New Study Shows Link Between Flame Retardants and Children’s Social Behaviors
April 25, 2017 @ 9:00am (AKDT)
Some chemicals added to consumer products to prevent fires may have unintended developmental consequences for young children, according to a pilot study conducted by researchers at Oregon State University. The study recruited 92 Oregon children between ages 3-5 to wear a silicone wristband for seven days to measure exposure to flame retardants. When researchers analyzed teacher-related social behavior assessments and exposure levels, they observed that children who had more exposure to organophosphate classes of flame retardants were more likely to exhibit externalizing behaviors such as aggression, defiance, hyperactivity, inattention, and bullying. On this call Dr. Molly Kile, associate professor in the College of Public Health and Human Sciences at OSU and principal investigator of the study discusses the study’s findings.
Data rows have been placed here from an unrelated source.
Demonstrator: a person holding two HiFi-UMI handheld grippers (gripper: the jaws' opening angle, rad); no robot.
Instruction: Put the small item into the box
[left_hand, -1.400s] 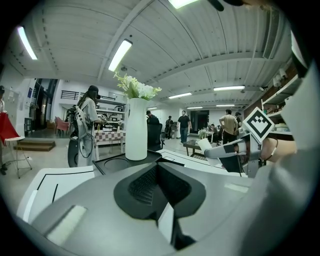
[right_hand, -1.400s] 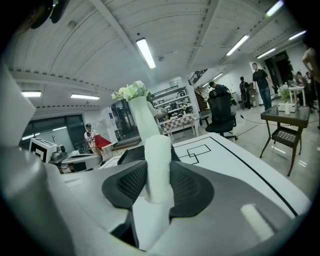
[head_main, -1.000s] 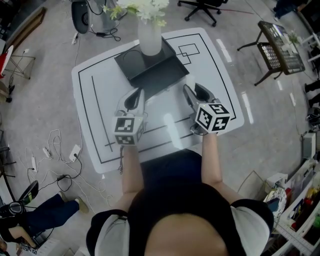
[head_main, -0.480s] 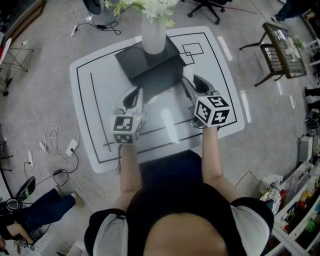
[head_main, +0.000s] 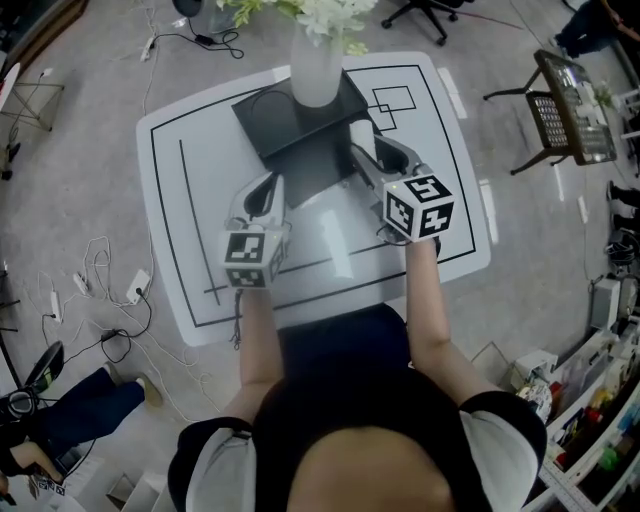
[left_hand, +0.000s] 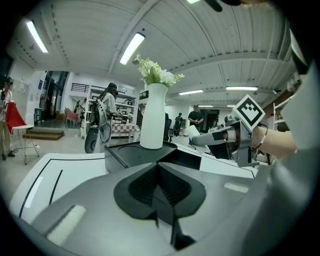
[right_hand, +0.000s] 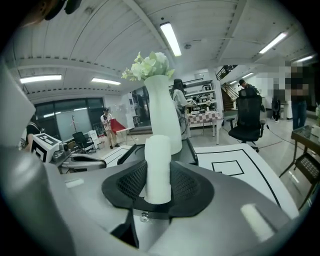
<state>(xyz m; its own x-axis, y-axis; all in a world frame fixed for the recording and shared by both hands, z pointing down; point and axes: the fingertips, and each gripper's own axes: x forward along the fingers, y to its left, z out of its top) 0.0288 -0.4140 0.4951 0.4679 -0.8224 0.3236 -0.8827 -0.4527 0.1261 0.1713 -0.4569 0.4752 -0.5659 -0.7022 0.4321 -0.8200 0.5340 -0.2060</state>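
Note:
A black box (head_main: 318, 158) stands at the back of the white table (head_main: 200, 200), its open part facing me. A tall white vase (head_main: 316, 75) with flowers rests on its raised lid. My right gripper (head_main: 366, 150) is shut on a small white cylinder (right_hand: 158, 160), held upright at the box's right front edge, where the cylinder (head_main: 361, 135) also shows. My left gripper (head_main: 268, 186) hovers just left of the box front, its jaws shut with nothing between them (left_hand: 159, 170). From the left gripper view, the right gripper (left_hand: 212, 140) appears beside the box (left_hand: 135, 152).
Black lines mark the table, with a small square outline (head_main: 392, 98) to the right of the box. Cables (head_main: 110, 290) lie on the floor at left. A low wire side table (head_main: 565, 105) and an office chair (head_main: 420, 15) stand beyond the table.
My right gripper has carried the white cylinder forward and left, up to the box's right front edge, rolling a little. The left gripper has hardly moved.

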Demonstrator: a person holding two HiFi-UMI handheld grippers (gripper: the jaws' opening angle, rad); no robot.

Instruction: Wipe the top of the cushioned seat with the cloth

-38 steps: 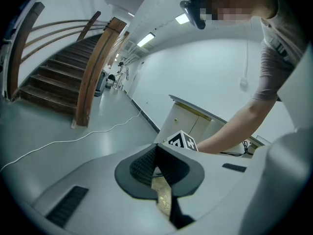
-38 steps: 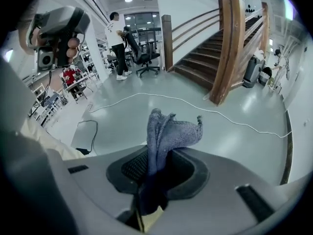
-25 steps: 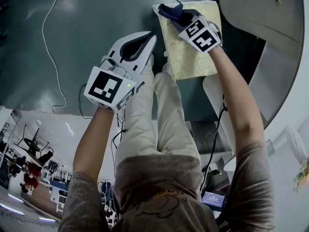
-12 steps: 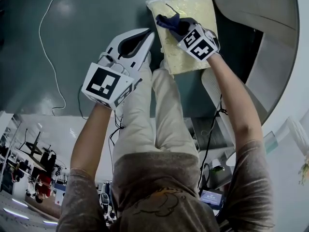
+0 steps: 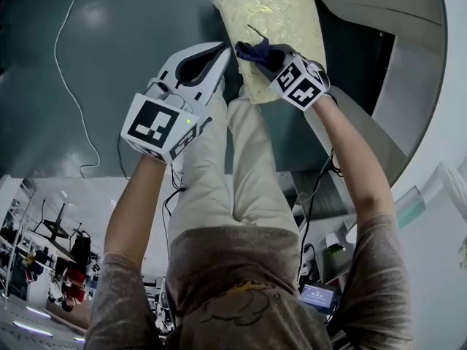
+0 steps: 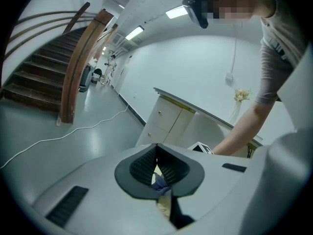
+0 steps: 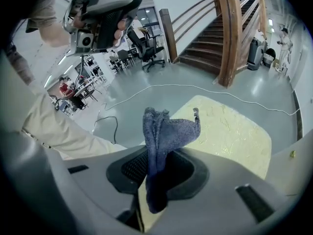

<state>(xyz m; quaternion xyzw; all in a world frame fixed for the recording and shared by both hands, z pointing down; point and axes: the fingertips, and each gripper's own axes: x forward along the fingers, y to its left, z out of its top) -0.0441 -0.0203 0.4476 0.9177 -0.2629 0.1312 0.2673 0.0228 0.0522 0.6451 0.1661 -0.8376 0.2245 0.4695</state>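
Found no legible text, brand, number or sign anywhere. Saw only black-and-white square markers, not letters, on the cubes of the left gripper (image 5: 219,55) and right gripper (image 5: 257,52). Made out a faint drawing on the shirt (image 5: 237,305), without readable words. Noted a small lit screen (image 5: 319,297), too small to read.

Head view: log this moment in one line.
right gripper: shut on cloth | cloth: over cushioned seat, near edge | left gripper: shut, empty, beside seat
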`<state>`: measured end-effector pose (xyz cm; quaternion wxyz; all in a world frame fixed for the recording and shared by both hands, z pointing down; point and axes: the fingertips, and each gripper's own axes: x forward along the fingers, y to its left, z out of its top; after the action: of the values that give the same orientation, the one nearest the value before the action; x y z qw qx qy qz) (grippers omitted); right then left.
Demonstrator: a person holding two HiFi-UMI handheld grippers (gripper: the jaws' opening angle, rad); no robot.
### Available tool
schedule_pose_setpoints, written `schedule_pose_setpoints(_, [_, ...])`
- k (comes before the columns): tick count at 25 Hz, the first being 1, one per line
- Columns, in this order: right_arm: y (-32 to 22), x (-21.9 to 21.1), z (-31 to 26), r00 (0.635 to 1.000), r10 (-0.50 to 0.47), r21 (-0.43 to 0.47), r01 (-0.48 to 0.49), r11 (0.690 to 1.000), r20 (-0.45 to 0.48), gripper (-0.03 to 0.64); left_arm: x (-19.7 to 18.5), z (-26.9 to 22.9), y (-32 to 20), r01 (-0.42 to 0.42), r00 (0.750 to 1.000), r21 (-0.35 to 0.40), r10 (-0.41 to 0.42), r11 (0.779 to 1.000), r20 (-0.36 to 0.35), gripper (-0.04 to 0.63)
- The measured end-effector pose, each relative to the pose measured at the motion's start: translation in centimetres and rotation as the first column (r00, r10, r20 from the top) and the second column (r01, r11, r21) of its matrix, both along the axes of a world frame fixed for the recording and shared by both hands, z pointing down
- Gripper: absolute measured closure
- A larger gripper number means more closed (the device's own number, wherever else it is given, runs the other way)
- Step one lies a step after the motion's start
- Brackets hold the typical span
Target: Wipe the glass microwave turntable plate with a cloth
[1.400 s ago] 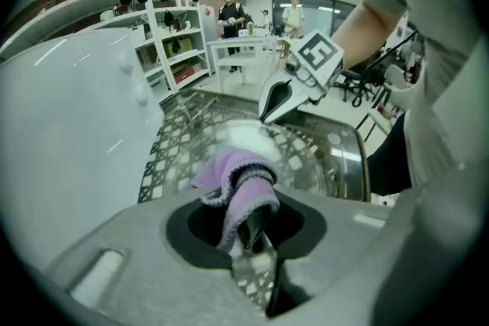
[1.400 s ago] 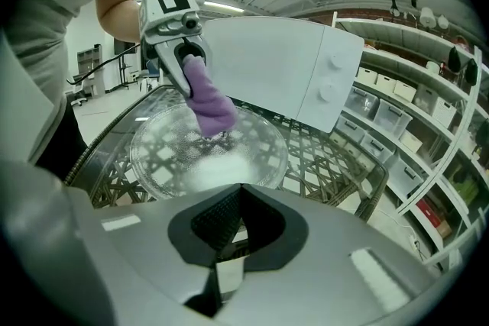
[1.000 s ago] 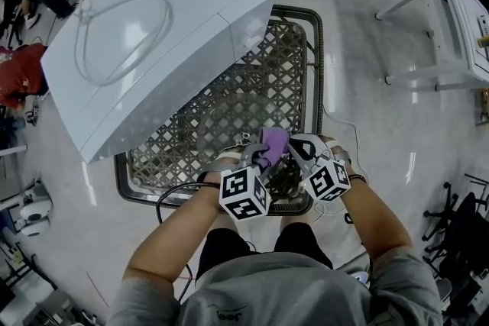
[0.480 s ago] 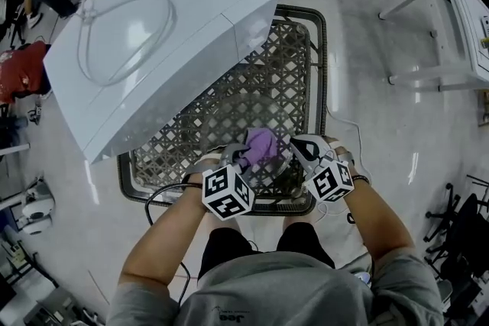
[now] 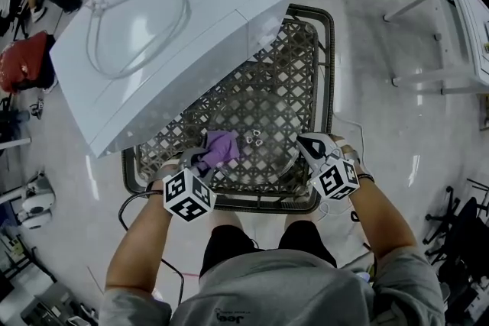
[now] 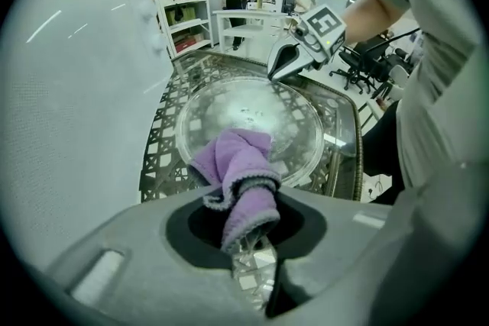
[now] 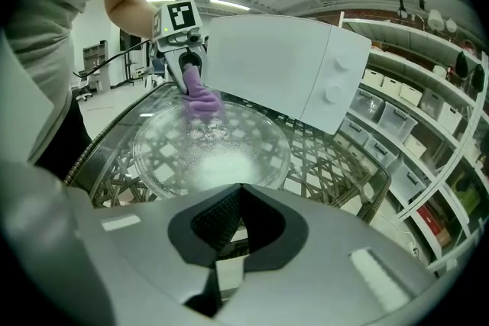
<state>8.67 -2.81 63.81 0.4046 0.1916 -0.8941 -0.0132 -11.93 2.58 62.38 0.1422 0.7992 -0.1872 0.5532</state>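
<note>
You had the left gripper (image 5: 200,161) clamped on a bunched purple fleecy cloth (image 6: 235,172), with its loose folds pressed down onto the near-left part of the round clear glass turntable plate (image 7: 229,156). Gripping the cloth by one end left a soft wad free to rub the glass. The plate lay flat on the woven dark lattice tabletop (image 5: 290,80), just near the big white microwave oven (image 5: 168,34), which stood at the far left and was not touching it. Your right gripper (image 7: 241,195) sat at the plate's near-right rim, opposite the cloth, its jaws drawn together. It was probably there to keep the glass from sliding or spinning under the wiping, though I could not tell whether it really pinched the rim or only rested against it. Cloudy smears showed across the middle of the glass, so the wiping looked under way rather than finished.
</note>
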Motion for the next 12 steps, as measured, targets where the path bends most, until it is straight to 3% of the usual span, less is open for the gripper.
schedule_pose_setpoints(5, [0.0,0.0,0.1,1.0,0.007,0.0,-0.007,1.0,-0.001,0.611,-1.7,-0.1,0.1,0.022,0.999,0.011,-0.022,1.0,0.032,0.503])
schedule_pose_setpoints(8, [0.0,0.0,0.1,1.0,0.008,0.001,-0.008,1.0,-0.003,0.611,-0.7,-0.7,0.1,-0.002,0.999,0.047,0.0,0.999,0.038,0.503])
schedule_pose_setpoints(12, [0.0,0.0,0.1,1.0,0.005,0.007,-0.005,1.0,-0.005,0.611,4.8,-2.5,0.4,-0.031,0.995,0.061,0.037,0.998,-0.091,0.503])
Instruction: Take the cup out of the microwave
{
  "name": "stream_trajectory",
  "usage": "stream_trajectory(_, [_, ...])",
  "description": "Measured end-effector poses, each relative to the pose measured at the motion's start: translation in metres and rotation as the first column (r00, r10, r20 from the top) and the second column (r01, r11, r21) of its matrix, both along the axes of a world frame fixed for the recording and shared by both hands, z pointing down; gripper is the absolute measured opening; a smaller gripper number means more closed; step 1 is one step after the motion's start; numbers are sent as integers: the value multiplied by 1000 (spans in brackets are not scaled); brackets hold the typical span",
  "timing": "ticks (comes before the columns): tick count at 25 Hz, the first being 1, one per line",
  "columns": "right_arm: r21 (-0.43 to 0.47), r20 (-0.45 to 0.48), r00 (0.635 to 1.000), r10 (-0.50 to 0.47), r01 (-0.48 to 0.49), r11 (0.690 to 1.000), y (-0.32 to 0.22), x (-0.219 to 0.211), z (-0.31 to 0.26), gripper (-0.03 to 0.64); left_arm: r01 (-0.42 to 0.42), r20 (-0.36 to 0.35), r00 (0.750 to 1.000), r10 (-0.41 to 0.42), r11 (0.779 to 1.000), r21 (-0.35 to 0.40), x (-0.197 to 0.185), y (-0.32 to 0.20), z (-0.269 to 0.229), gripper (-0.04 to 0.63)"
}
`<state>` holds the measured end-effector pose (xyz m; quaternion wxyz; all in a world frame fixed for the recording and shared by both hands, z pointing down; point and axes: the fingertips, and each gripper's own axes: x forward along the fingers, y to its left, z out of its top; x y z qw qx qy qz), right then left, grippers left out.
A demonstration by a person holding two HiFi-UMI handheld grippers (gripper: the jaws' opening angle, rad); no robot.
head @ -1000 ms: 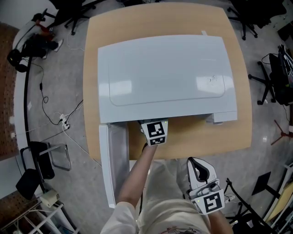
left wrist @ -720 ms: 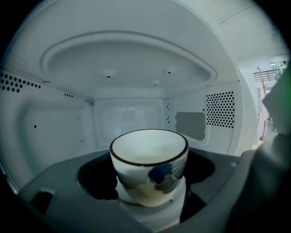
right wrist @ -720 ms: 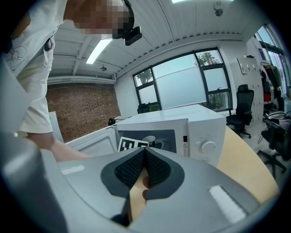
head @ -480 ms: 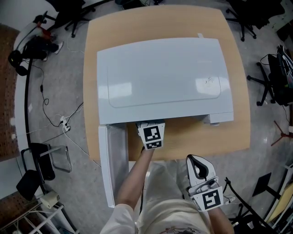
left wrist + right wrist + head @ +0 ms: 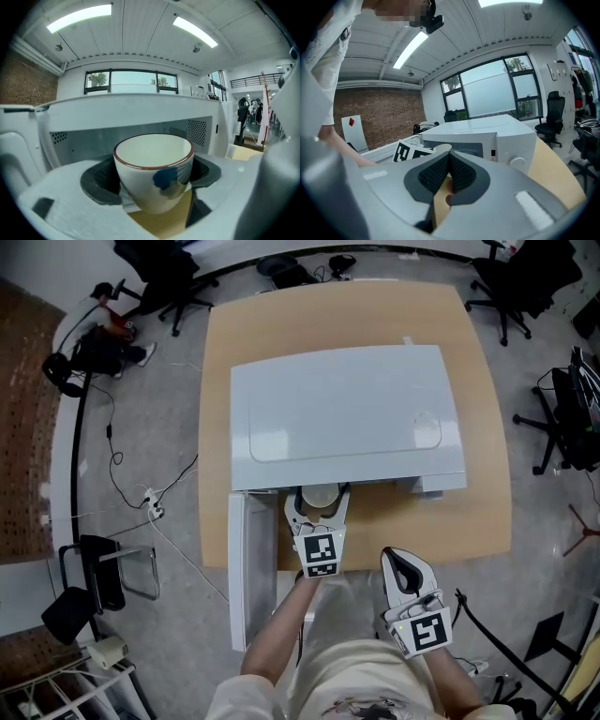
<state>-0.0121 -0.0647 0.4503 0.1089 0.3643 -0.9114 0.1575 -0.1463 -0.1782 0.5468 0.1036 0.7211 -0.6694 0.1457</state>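
Note:
A white cup (image 5: pixel 319 496) with a brown rim and a blue mark sits between the jaws of my left gripper (image 5: pixel 318 502), just in front of the white microwave (image 5: pixel 347 413), whose door (image 5: pixel 251 568) stands open. In the left gripper view the cup (image 5: pixel 153 171) fills the gap, both dark pads (image 5: pixel 101 183) press on its sides, and the wooden table shows under it. My right gripper (image 5: pixel 405 563) hangs near the person's body, its jaws shut on nothing. In the right gripper view its closed pads (image 5: pixel 461 174) point toward the microwave (image 5: pixel 487 140).
The microwave covers most of the wooden table (image 5: pixel 487 512). Its open door juts over the table's front-left edge. Office chairs (image 5: pixel 525 277), cables and a folding chair (image 5: pixel 103 568) stand on the floor around the table.
The left gripper has drawn back from the microwave's opening toward the person, and the cup now shows between its jaws outside the oven. The right gripper has stayed put.

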Motion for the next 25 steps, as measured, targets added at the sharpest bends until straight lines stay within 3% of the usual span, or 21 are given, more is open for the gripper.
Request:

Duke Superfund Research Translation Core (contact to submit foam sample from your home to have it tested for flame retardant chemicals)
MyExposome, Inc. (wristbands for personal environmental monitoring)
OSU Food Safety and Environmental Stewardship Program Methods
Dr. Molly Kile is associate professor in the College of Public Health and Human Sciences at Oregon State University and principal investigator of the study. Her major research interests are environmental, molecular epidemiology and global health. She works to understand how exposure to chemicals in our environment influences maternal and child health and more specifically, how chemical exposures in utero may alter epigenetic mechanisms that could contribute to chronic diseases later in life. She is also interested in how genetic and other individual factors such as nutritional factors may interact with chemical exposures to influences susceptibility to disease. She has a strong background in exposure biology and developing cohorts for environmental epidemiological studies. Dr Kile received her doctorate from Harvard School of Public Health in Environmental Health and continued her postdoctoral training at Harvard in molecular epidemiology.